__INPUT DATA__
────────────────
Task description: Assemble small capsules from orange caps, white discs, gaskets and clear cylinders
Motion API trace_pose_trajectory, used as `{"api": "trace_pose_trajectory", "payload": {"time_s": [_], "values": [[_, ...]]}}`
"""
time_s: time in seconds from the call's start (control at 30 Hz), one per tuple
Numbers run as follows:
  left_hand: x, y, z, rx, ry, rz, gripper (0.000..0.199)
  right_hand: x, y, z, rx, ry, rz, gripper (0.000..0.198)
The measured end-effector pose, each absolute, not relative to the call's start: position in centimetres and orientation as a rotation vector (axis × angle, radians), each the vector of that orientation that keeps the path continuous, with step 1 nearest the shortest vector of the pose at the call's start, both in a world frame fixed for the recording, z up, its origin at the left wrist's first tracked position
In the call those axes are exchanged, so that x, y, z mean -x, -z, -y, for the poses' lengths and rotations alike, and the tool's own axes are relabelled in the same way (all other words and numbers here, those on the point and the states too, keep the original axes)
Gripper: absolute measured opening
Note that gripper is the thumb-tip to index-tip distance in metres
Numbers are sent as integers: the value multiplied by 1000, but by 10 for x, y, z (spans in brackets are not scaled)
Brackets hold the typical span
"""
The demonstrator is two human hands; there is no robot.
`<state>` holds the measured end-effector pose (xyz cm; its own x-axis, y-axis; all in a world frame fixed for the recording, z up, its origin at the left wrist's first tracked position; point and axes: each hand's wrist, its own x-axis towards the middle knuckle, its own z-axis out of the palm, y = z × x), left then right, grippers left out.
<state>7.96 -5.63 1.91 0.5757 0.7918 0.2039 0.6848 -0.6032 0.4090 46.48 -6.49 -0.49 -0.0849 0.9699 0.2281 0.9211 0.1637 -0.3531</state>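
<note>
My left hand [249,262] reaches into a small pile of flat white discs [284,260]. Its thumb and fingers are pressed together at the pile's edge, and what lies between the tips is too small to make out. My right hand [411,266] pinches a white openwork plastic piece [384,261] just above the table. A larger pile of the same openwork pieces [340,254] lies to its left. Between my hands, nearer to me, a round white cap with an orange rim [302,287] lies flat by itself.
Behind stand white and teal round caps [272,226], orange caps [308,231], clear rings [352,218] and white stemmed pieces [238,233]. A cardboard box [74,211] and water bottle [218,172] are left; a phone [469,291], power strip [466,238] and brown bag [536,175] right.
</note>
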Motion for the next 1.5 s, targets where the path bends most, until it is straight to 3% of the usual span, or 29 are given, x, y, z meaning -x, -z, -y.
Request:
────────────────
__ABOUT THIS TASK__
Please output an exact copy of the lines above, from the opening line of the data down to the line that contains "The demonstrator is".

__RESPONSE BELOW__
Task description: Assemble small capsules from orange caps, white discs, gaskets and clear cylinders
Motion API trace_pose_trajectory, used as `{"api": "trace_pose_trajectory", "payload": {"time_s": [_], "values": [[_, ...]]}}`
"""
time_s: time in seconds from the call's start (control at 30 Hz), one per tuple
Numbers run as follows:
  left_hand: x, y, z, rx, ry, rz, gripper (0.000..0.199)
  right_hand: x, y, z, rx, ry, rz, gripper (0.000..0.198)
The measured end-effector pose, each absolute, not relative to the call's start: position in centimetres and orientation as a rotation vector (axis × angle, radians), each the vector of that orientation that keeps the path continuous, with step 1 nearest the shortest vector of the pose at the call's start, both in a world frame fixed for the recording, z up, its origin at the left wrist's first tracked position
In the call those axes are exchanged, so that x, y, z mean -x, -z, -y, for the poses' lengths and rotations alike, and the tool's own axes are relabelled in the same way (all other words and numbers here, those on the point and the states too, keep the original axes)
Gripper: absolute measured opening
Note that gripper is the thumb-tip to index-tip distance in metres
Numbers are sent as integers: the value multiplied by 1000, but by 10 for x, y, z (spans in brackets are not scaled)
Brackets hold the typical span
"""
The demonstrator is two human hands; there is no robot.

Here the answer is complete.